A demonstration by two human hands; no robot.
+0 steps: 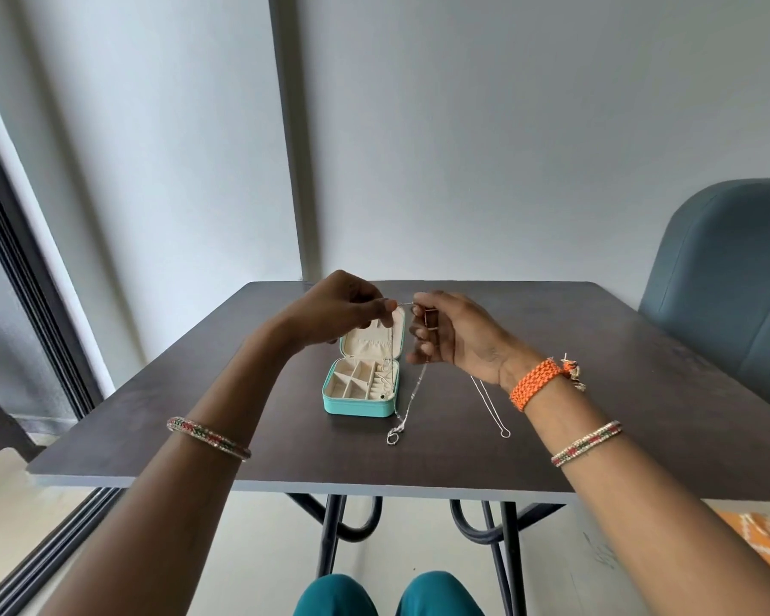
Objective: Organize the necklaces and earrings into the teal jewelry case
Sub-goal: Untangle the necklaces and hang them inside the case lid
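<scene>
The teal jewelry case (pixel 357 405) lies open on the dark table (pixel 419 455), its cream lid upright and its divided tray showing small pieces. Above the lid, my left hand (pixel 345 311) and my right hand (pixel 452 333) each pinch an end of a thin silver necklace stretched between them. From my right hand a silver chain (pixel 412 395) hangs down, its clasp end (pixel 393 435) reaching the table beside the case. A second thin chain (pixel 490 406) trails below my right wrist to the tabletop.
A grey-blue chair (pixel 725 282) stands at the table's right side. A plain wall is behind the table, a dark window frame (pixel 23 277) at the left. My knees in teal trousers show below the table's near edge.
</scene>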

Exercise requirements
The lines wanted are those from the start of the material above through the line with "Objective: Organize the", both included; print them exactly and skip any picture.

Expected answer
A demonstration by two human hands; no robot.
+0 steps: 
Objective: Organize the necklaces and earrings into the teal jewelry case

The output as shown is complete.